Use a data set of League of Legends matches to find the most important variables that affect the gold collection of the blue team.
-
Removing useless variables
- Since destroyedTopBaseTurret, destroyedMidBaseTurret, lostTopBaseTurret, and lostMidBaseTurret for all observations are 0, thus we can remove those variables.
-
Removing incorrect observations
- a Turret cannot be destroied twice, thus we remove observations which destroyedBotBaseTurret and lostBotBaseTurret greater than 1.

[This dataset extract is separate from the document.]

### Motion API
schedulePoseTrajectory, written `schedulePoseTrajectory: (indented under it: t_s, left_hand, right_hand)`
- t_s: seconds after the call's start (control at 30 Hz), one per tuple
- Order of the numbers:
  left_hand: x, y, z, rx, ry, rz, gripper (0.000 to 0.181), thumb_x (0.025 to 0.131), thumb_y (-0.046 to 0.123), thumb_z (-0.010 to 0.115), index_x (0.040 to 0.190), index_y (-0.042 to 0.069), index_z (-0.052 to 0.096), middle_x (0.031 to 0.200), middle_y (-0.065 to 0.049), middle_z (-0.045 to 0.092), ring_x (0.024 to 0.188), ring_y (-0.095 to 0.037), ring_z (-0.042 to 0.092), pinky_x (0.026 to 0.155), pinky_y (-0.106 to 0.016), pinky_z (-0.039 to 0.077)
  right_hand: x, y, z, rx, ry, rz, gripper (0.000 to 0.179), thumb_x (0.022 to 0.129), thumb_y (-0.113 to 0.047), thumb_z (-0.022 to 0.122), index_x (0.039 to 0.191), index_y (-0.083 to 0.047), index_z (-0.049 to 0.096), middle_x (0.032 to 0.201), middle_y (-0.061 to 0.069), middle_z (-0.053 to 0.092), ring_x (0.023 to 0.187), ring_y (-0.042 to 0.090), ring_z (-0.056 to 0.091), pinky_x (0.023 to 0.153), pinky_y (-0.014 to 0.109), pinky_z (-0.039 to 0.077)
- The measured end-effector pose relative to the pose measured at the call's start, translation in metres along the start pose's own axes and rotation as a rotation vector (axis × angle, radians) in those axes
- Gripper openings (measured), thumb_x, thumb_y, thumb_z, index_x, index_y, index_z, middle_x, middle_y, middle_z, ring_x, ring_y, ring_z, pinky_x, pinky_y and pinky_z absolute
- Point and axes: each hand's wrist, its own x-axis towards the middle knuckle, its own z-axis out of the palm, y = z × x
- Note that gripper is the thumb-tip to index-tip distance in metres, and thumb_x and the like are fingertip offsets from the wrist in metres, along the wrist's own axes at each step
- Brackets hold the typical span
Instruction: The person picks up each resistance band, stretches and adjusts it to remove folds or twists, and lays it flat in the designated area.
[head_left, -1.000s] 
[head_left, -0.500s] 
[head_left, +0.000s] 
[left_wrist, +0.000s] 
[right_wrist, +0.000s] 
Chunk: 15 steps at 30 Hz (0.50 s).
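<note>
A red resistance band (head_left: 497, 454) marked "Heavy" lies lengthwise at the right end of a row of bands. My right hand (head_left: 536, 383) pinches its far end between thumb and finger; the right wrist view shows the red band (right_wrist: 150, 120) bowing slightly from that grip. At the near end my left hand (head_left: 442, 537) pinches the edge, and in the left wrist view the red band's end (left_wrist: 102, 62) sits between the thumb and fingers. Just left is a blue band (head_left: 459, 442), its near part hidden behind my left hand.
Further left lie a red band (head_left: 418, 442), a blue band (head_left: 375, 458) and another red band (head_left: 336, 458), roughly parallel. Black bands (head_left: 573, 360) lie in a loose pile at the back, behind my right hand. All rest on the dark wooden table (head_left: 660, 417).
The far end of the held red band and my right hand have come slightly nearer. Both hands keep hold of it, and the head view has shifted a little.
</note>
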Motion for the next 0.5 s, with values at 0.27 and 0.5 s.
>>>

- Since no Top and Mid base Turret is destroied or lost, there's no Top and Mid inhibitors can be destroied or lost. Therefore, we remove observations with destroyedTopInhibitor, lostTopInhibitor, destroyedMidInhibitor, lostMidInhibitor other than zero.
-
Removing predictors with severse collinearity problem
- expDiff and champLevelDiff are highly correlated, thus we remove expDiff since Champions can have same level but different exp which doesnt impact the game/the gold gain
- we can calculate KDA by $$ KDA = \frac{kills + assists} {deaths}$$ Then we remove kills, deaths, assists.
-
Removing predictors by best-submodel selection and Bayesian Information Criterion value
- For submodels with number of predictors from 1 to full model, we select one best submodel by highest r-square.
- We select the submodel with lowest Bayesian Information Criterion, which considers both complexity and accuracy.
- Therefore, we only have 34 significant predictors left.